Review: SARAH/SARA by Jacob Paul

Oct 15, 2010Archive, Reviews

Sarah/Sara

Jacob Paul

2010

Ig Publishing

200 pages

Review by RACHEL ADAMS

At a cozy brewpub in Salt Lake City, Utah, I share a pitcher of beer with author Jacob Paul. He has just handed me an advance copy of his new book, Sarah/Sara, and the discussion turns to a subject familiar to both of us: the adherence to and departure from organized religion. I approach the topic somewhat wearily—this conversation has become a ritual in itself for apostolic types here in Utah—but our talk is no chorus of agreement, no recitation of wrongs. Paul offers no easy outs for the nonbeliever; he refuses to dismiss the desires of the faithful offhand. His questions are probing; his thoughtful take on faith upsets my default position.

Sarah/Sara is likewise unwilling to let the skeptic off the hook. The language of faith and the language of skepticism, seemingly untranslatable one to the other, rub up against one another, melt at the edges, blur in their respective intents. By the end of the novel, even the most hardened doubter, even the most fervent believer must look hard to see the line in the sand, must examine her own feet to rediscover where she stands.

Sara, the protagonist and narrator of the novel, was born Sarah, the child of secular Jewish parents who live in New York. Unsatisfied with their worldview, which seems to promise a life of shallow, pointless pursuits, she seeks deeper meaning among the faithful in Israel—to her parents’ dismay. Her mother dislikes being called Eema, Hebrew for mother; bristles at the doctrines she espouses (for example, that the victims of the Holocaust, or ‘Shoah,’ somehow deserved their fate). Sara, who has always had a difficult relationship with her mother, addresses the majority of her searching monologues to her father, who (unlike his wife) tried always to accept her choices, though he questioned her for embracing a culture which relegated her to “second-class status” and worried daily about her safety in a country full of suicide bombers.

The novel opens with a language we immediately recognize: the vocabulary of September 11th. It begins with her father’s survival of one attack by the fanatical faithful—and his death soon after in a similar attack, this time in a restaurant in Israel. These powerful images, once invoked, do not stand idly by, but join the central pull of the questions that Sara, as survivor, must ask of herself, of God, of the world.

Sarah/Sara is a story of consecration—Sara’s attempt to find her father by undertaking the dangerous journey that he always dreamed and spoke of taking, a kayak trip across the Arctic Ocean. It is about survival—the physical, mental, and spiritual struggle to stay in this world and to make something of the stay.
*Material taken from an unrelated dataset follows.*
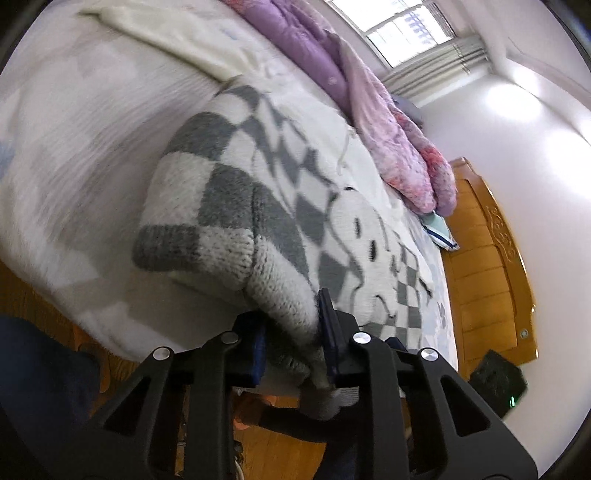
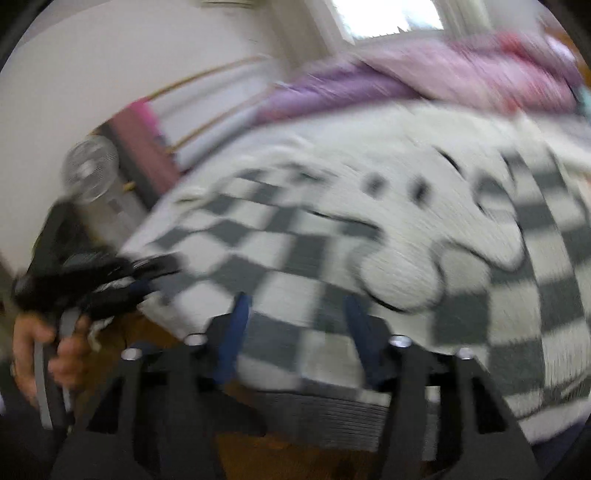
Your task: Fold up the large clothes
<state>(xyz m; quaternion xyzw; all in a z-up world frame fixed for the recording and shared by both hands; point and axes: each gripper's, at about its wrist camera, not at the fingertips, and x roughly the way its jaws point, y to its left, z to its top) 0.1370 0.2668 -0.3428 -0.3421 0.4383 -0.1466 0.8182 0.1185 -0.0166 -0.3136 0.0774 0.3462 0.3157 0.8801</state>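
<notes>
Here, the checkered sweater (image 1: 236,192) lies across the bed (image 1: 74,155) near its wooden-floor edge, purple quilts (image 1: 388,122) heaped along the far edge by the window (image 1: 399,29). The left gripper (image 1: 291,332) pinches a knit fold; the right gripper (image 2: 295,332) (blurred) is spread over the hem.

A purple quilt (image 1: 295,40) is lying bunched along the far side of the bed (image 1: 66,147), and a pink blanket (image 1: 402,147) is trailing from it toward the wooden headboard (image 1: 487,266). A cream cloth (image 1: 177,33) is spreading flat near the quilt. A pale green pillow (image 1: 439,229) is peeking out beneath the pink blanket. Light is coming through the window (image 1: 402,26). In the blurred right wrist view, what seems to be a standing fan (image 2: 90,170) is sitting beside the bed. A dark box (image 1: 498,384) is resting by the wall.
</notes>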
It is a story about solitude and community—the things Sara must face about herself, the desire for the Other, be it Hashem, parents, a lover, or a woman on a bus hiding a bomb underneath baggy clothes.

Though Paul’s novel places us in foreign, harsh environments, from the physical (the Arctic, Israel) to the linguistic and ideological (Orthodox Judaism, with its da’avens and tznios), it never abandons us there—the reader must never feel like an outsider because the boundaries are fluid, they shift, they complicate. It is a rare novel that creates new space within its pages; that moves towards a new language and thus, a new understanding of the world. Paul’s debut novel creates just such a space—a space as beautiful, as subtle, as dangerous as the Arctic landscape through which it moves.